# BRIEF:
Copy out all lines from the material that contain the string "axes".
[[ GIVEN MATERIAL open ]]
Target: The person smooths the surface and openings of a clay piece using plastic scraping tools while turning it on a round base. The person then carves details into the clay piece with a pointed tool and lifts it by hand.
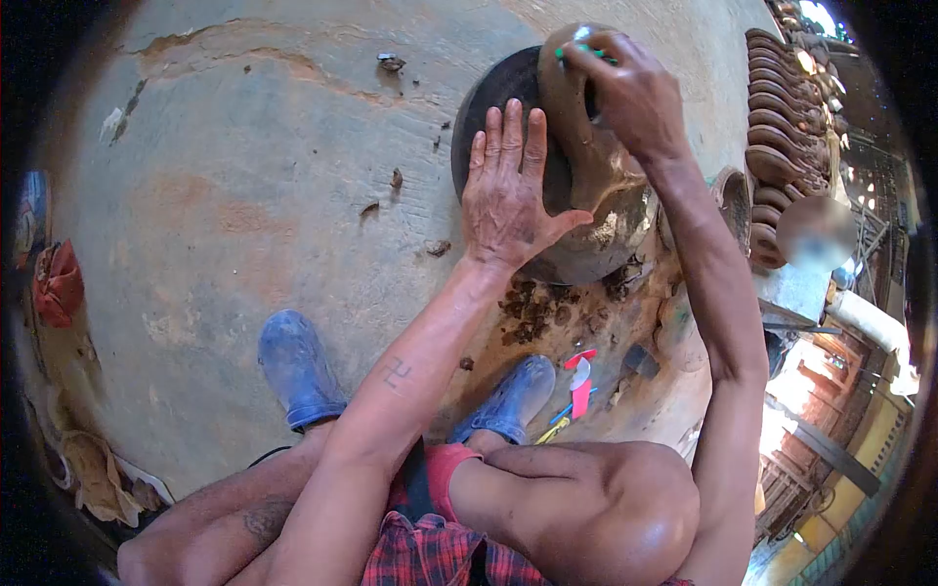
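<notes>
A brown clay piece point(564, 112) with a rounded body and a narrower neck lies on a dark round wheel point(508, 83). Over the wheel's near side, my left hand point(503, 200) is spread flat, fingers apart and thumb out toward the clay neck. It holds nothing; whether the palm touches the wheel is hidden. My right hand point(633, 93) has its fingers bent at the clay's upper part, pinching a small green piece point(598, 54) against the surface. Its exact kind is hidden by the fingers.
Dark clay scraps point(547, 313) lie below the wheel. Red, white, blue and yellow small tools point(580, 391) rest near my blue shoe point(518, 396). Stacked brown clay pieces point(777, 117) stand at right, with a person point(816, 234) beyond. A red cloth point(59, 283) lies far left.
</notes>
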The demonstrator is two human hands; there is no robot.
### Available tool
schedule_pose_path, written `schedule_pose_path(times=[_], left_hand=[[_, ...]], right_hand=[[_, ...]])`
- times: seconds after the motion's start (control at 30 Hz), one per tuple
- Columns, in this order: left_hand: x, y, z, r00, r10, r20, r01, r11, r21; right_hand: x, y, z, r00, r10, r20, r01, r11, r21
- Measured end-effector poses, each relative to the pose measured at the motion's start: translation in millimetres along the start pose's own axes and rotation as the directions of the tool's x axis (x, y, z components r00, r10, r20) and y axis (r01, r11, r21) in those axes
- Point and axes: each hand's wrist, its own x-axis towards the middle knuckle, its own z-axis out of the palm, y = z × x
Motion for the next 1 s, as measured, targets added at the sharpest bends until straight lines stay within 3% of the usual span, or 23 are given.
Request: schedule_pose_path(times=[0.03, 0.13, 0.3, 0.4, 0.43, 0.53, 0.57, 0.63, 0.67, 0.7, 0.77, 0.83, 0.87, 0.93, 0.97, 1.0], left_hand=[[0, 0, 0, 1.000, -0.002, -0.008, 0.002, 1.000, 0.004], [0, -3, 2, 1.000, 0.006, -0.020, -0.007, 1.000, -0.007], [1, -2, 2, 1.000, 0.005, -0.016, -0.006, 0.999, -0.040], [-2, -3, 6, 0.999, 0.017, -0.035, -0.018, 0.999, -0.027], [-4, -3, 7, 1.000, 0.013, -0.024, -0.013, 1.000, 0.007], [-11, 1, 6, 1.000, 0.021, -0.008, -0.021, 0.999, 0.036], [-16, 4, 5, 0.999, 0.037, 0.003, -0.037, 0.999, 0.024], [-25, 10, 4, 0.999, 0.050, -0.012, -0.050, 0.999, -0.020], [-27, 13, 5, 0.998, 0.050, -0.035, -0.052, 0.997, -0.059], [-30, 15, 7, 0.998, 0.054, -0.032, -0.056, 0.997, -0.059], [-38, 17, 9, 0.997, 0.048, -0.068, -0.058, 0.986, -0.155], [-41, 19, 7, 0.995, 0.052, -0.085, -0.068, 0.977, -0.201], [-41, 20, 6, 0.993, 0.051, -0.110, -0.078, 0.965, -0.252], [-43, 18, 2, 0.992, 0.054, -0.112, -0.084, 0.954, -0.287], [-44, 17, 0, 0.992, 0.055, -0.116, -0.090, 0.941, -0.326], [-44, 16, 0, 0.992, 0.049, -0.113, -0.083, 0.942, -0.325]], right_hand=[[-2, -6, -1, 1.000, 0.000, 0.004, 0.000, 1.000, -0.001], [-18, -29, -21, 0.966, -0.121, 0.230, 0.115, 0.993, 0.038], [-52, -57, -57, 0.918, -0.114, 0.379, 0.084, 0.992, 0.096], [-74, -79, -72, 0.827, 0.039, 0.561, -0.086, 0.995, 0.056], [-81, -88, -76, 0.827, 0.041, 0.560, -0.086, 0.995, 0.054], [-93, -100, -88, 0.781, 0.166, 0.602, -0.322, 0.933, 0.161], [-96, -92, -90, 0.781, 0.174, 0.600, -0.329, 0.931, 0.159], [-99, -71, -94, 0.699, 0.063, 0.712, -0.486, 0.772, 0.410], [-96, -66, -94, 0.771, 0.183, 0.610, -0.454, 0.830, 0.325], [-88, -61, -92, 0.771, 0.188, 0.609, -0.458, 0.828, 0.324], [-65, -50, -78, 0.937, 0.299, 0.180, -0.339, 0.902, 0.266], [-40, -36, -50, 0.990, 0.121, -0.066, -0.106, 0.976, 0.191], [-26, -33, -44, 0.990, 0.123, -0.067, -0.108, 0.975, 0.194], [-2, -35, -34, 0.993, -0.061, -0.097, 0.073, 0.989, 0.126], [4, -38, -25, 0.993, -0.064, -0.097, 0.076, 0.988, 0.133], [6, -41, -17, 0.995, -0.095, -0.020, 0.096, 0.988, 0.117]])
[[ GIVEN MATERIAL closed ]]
# THE COMPLETED TASK:
- Measured end-effector poses, each relative to the pose measured at the motion's start: translation in millimetres along the start pose's own axes and rotation as the directions of the tool's x axis (x, y, z components r00, r10, r20) and y axis (r01, r11, r21) in those axes
- Point and axes: each hand's wrist, its own x-axis towards the middle knuckle, its own z-axis out of the palm, y = z × x

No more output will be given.